## Task instructions
The listing that follows must be retyped exactly, without its pictures.

## Supplied data
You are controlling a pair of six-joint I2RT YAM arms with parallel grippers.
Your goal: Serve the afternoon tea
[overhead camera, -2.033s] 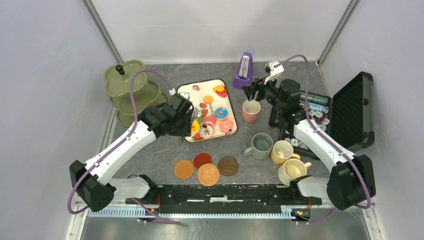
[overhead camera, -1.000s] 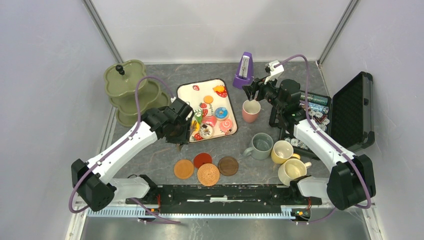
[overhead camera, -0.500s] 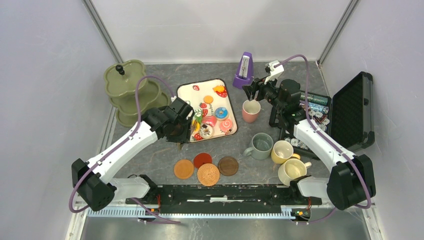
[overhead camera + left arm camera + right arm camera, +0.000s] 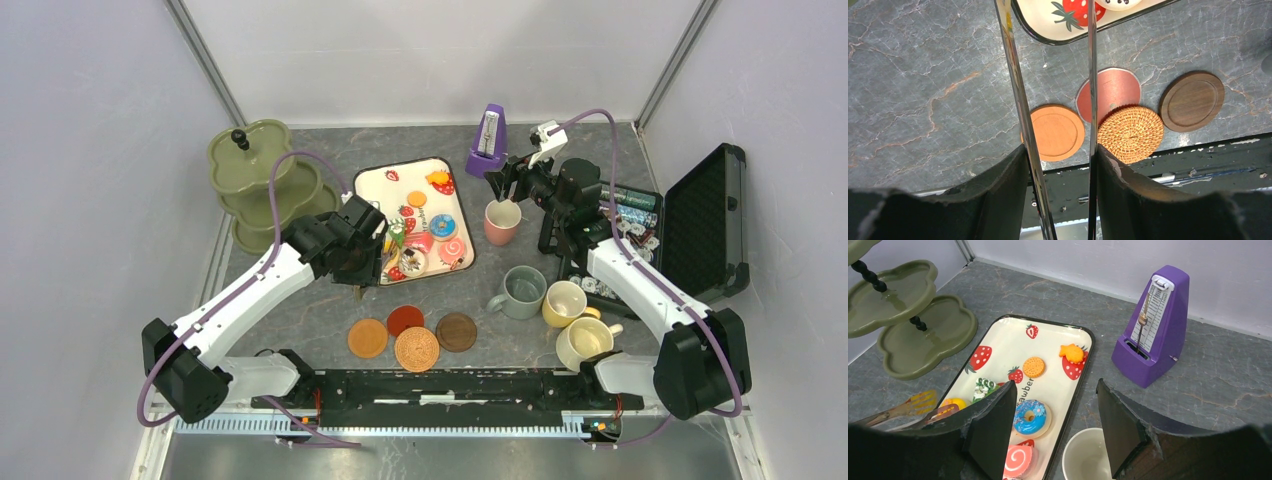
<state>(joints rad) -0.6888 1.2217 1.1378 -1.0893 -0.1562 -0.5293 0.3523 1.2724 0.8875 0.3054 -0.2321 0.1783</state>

## Final answer
You are controlling a pair of six-joint I2RT YAM arms with parallel grippers.
Your goal: Serve the afternoon tea
[overhead camera, -2.033s] 
[overhead camera, -1.000s] 
[overhead camera, -0.500s] 
[overhead camera + left arm camera + right arm camera, +0.000s] 
<state>(joints rad) -0.6888 1.2217 1.1378 -1.0893 -0.1562 -0.5293 0.3523 1.2724 0.8875 0.3054 -0.2321 0.1783</state>

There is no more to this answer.